▶ _TRY IT_
Return all lines from the listing below in which the string "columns" occurs.

.....

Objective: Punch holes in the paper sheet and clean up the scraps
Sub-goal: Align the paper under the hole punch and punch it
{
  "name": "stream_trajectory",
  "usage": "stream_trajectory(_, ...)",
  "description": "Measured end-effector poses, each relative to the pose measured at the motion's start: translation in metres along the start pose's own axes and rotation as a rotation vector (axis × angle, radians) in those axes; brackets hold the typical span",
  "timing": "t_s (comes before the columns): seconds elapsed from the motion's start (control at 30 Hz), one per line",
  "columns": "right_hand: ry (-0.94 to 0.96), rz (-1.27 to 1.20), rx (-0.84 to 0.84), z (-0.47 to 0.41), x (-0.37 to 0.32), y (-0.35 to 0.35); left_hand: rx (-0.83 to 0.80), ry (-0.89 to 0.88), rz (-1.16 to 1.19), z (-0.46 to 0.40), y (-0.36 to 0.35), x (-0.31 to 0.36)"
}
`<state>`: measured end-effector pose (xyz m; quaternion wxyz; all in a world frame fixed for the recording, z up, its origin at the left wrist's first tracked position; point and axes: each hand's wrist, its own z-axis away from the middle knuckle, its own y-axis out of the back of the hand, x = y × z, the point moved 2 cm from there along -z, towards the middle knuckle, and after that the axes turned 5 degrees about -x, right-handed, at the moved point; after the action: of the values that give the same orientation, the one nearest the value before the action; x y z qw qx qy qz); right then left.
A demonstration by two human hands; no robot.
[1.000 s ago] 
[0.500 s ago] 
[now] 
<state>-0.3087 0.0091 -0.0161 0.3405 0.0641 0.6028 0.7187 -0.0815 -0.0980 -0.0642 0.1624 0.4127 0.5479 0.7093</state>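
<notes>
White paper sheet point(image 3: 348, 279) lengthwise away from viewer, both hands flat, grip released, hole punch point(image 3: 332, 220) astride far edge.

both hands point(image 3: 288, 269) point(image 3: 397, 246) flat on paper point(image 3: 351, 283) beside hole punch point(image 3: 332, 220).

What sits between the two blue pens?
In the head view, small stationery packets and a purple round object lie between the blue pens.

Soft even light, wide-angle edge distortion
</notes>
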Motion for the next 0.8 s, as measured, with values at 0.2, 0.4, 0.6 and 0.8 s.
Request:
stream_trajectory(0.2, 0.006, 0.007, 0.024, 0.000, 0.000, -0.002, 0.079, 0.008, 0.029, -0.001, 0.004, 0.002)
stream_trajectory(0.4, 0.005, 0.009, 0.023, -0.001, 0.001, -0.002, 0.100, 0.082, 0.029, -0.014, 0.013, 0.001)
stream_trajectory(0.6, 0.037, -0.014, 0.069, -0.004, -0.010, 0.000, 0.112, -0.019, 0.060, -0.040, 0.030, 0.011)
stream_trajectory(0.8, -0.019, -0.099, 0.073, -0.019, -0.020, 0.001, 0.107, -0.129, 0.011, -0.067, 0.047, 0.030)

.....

▶ _SOLVED EXERCISE_
  "timing": "t_s (comes before the columns): seconds elapsed from the motion's start (control at 30 Hz), one per line",
  "columns": "right_hand: ry (-0.94 to 0.96), rz (-1.27 to 1.20), rx (-0.84 to 0.84), z (-0.47 to 0.41), x (-0.37 to 0.32), y (-0.35 to 0.35); left_hand: rx (-0.83 to 0.80), ry (-0.89 to 0.88), rz (-1.16 to 1.19), z (-0.46 to 0.40), y (-0.36 to 0.35), x (-0.31 to 0.36)"

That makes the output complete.